Tipping for services has always been controversial and ever-changing. People have argued that you shouldn’t have to tip when gratuity is included, that you should change your percentage based upon service and some people have even argued that you shouldn’t tip at all. Tipping is always up to the discretion of the buyer, but do everyone a favor and try not to be a complete jerk when leaving a tip.
The Consumer News and Business Channel recently posted an article online about how people could save money by changing their tipping methods. CNBC writer, Zack Guzman, wrote an entire article and produced a video about how you can save money by tipping based upon the pre-tax amount, rather than tipping on the total.

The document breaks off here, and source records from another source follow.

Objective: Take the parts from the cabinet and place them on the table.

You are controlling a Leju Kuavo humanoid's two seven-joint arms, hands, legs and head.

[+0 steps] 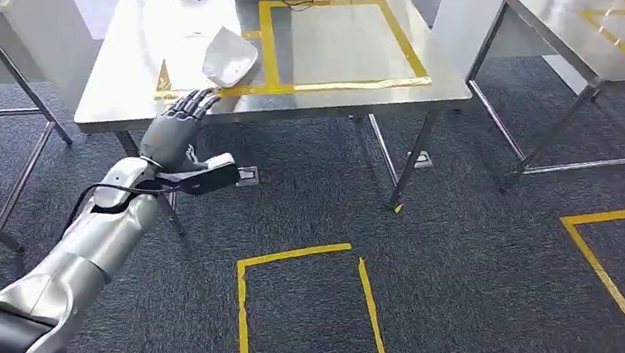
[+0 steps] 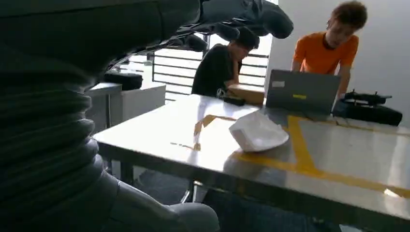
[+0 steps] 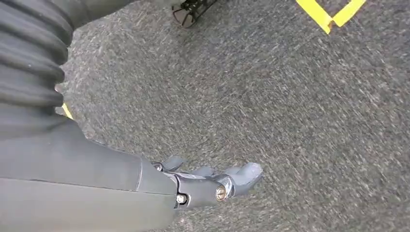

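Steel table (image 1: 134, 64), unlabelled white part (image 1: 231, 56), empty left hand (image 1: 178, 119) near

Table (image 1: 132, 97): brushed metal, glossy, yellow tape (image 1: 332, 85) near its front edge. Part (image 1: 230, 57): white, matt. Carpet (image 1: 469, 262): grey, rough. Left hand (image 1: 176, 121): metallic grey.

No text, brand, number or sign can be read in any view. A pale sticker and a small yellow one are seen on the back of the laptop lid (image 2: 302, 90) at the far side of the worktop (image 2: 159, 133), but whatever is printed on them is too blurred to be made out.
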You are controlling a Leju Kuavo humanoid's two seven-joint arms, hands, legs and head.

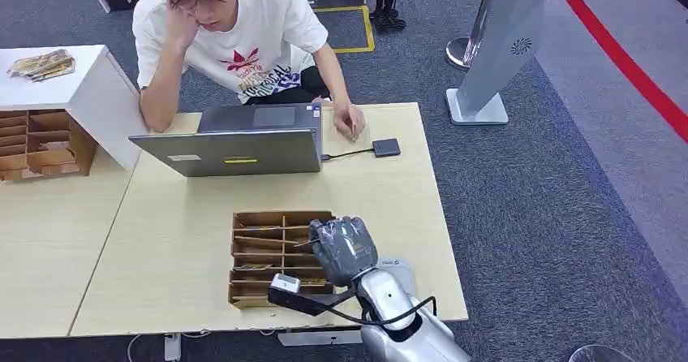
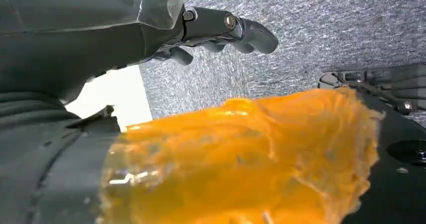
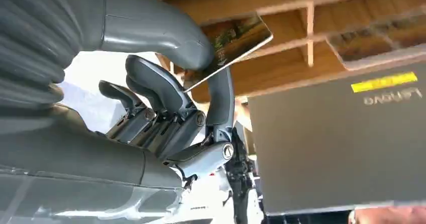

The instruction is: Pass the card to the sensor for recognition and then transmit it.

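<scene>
My right hand (image 3: 166, 108) has the card (image 3: 233, 43) pinched between thumb and a finger, the other fingers curled loosely beside it. Seen from the head, that hand (image 1: 343, 248) hovers over the right end of the wooden card tray (image 1: 268, 258), so the card sits just above the compartments it belongs to. From the wrist, the card is tilted, 1 long edge catching light, its face turned toward the tray's dividers.

Outward from there, the sensor (image 1: 386, 147) lies further ahead across the table (image 1: 389, 208) and a little to my right, a small dark pad cabled to the laptop (image 1: 235, 151), well apart from my hand. That is the direction I judge the card must travel: forward, past the tray's far edge. A person (image 1: 235, 29) sits behind the laptop, 1 hand resting near the sensor.

My left hand (image 2: 221, 30) hangs by the floor, fingers curled, holding nothing.
</scene>
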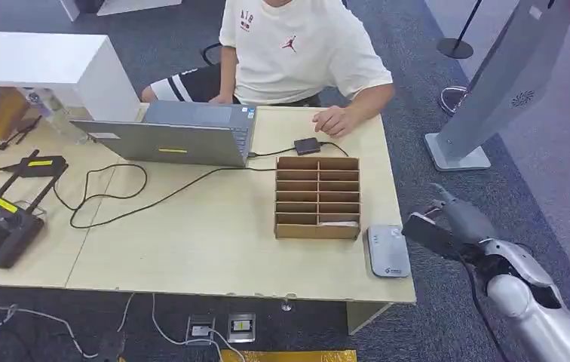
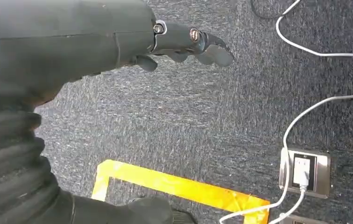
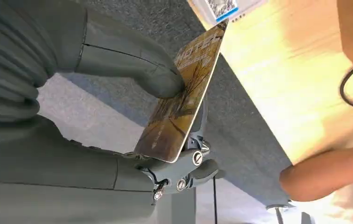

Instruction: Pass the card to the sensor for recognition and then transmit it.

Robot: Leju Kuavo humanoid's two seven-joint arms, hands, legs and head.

Guzman estimated that by making this small change, people could save close to 400 dollars over the course of the year. Obviously, you would still tip whatever percent you’re comfortable with, but not tipping on your tax could save you hundreds. Through a video released on CNBC Twitter, Guzman argues that you shouldn’t have to tip on what you’re getting charged by the government. Obviously, he faced a lot of backlash on Twitter from people that believed it was ridiculous advice.
Twitter user @TonyPosnanski wrote, “If you want to save f**king money then skip a dessert or two but f**king over servers that make 2-4 dollars an hour on pre tax is total bulls**t.”
Another user, @BehindYourBack wrote, “Nice! Also pushing down old ladies and stealing the change in their wallets could earn you up to $385/year! Gotta be on the lookout for these important tips on how to be the f**king worst.”
This new “rule” has faced a lot of scrutiny because people are advocating for those who are serving you. If you didn’t realize it by now, why would you want to change your habits to save a couple hundred dollars? But for people who try to be respectful tippers while also working with a fixed budget, I can understand why this change could help in the long run.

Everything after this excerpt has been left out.